All this takes over half an hour. The other Westerners and a couple of the porters move on after ten minutes or so, whereas I wait until I see that there is nothing more I personally can do. Dorje waits even longer, until he has thoroughly checked that the dog has really lost the scent, so we both have some catching up to do.

I am already very impressed with the Tibetans so far, of course, but it is when Dorje catches up to me that he really blows my mind. The dog is trotting along beside him, looking up at his face with an appealing wide-eyed expression as if nothing had happened. My initial affection for this dog has turned to something bordering on disgust, but Dorje's feeling has not changed at all. He has shouted and screamed at this dog, chased after it with a stick, and done everything he can to frustrate his plans, but everything he has done has been out of compassion - just as much for the dog as for the marmot. And so he can walk companionably alongside the dog, pausing every once in a while to look down, smile, and pat it gently on the top of the head.

Heading South

This new, larger valley is just as beautiful as the last one, but unfortunately it's also just as long. We pass a Mani wall (made of stones each carved with a character of the sacred mantra On Mani Padme Hung) and a waterfall that in other circumstances would delight us, but all we can think of is our journey's end.

Mani Wall

Waterfall Across the Valley

Finally we come to a small settlement with some rooms. Significantly, even though the Dzutrulpuk monastery is only a couple of hundred yards above us, we don't even think about walking up to it. When I arrive Dorje has been negotiating with the owners about the price of accommodation, but infuriatingly we are unable to come to an agreement. The only way this would be affordable would be if all four of us slept in the same small room, which we don't want to do.

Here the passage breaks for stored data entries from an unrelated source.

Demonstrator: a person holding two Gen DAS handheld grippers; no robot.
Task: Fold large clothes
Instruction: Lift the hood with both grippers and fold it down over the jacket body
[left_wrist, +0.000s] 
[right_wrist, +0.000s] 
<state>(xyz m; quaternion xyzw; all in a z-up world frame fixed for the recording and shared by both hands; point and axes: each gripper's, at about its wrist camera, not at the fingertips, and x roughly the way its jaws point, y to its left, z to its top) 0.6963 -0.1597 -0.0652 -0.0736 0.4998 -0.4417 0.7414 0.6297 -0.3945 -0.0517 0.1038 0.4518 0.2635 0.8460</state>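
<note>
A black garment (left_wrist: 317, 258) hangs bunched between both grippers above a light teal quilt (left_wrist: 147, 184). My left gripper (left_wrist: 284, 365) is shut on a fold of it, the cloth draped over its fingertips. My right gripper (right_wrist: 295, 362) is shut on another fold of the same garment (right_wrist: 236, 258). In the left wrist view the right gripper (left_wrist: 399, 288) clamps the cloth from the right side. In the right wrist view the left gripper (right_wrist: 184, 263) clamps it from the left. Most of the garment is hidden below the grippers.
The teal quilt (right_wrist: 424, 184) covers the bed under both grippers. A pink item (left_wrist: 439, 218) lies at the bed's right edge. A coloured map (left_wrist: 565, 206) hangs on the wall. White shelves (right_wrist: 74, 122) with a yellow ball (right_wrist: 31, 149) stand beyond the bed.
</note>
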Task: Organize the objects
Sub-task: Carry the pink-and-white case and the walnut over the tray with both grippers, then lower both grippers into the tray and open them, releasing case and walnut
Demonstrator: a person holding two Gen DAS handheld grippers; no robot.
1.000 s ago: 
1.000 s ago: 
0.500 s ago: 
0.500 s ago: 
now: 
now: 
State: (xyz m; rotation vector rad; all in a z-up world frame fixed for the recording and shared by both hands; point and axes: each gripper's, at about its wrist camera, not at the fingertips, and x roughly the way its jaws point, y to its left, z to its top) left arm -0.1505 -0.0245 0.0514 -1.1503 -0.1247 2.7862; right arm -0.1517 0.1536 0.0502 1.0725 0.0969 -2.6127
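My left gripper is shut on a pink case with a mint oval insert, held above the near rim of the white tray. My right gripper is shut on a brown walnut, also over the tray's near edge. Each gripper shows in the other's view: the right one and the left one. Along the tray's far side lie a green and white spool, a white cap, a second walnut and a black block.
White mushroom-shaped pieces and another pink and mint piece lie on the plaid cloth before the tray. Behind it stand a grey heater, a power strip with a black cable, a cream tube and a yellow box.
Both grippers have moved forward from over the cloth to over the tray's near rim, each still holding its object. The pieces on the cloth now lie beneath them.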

So finally we trudge our weary way up to the monastery, not because we want to imbibe the sacred atmosphere of Milarepa's holy shrine, but simply because we think if may offer a better deal on accommodation.

We break out the cards and play 'Shithead' in the monastery kitchen until Dorje gently reminds us that is a religious establishment, not a youth hostel (something we are constantly forgetting). The sun sets and it's time for an early night. I am so exhausted that I have not a single picture of the monastery.